= WORK ITEM =
Give the data again exactly as it appears.

= DATA PROVIDED =
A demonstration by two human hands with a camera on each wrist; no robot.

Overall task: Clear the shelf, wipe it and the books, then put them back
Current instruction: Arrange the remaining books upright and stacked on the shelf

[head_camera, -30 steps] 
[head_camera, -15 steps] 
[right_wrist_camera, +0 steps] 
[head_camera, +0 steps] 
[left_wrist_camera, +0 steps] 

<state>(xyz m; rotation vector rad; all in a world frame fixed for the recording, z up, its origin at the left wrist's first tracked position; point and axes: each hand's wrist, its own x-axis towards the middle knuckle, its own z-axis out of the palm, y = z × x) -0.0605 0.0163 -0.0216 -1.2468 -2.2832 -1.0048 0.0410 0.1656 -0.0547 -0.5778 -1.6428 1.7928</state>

= TASK RESULT =
A demonstration by two human hands with a camera on each wrist; no robot.

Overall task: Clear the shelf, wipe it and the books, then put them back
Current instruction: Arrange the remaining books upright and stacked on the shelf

[head_camera, -30 steps] 
[head_camera, -15 steps] 
[right_wrist_camera, +0 steps] 
[head_camera, +0 steps] 
[left_wrist_camera, +0 steps] 

<state>(xyz m; rotation vector rad; all in a world frame fixed for the recording, z up, its origin at the left wrist's first tracked position; point and axes: each hand's wrist, its own x-axis towards the middle knuckle, its own z-axis out of the palm, y = z × x) -0.0605 0.0163 -0.0216 -1.2468 -2.2832 -1.0048 0.0410 0.1656 -0.0547 -0.5778 -1.6428 1.7928</state>

This finishes the exercise.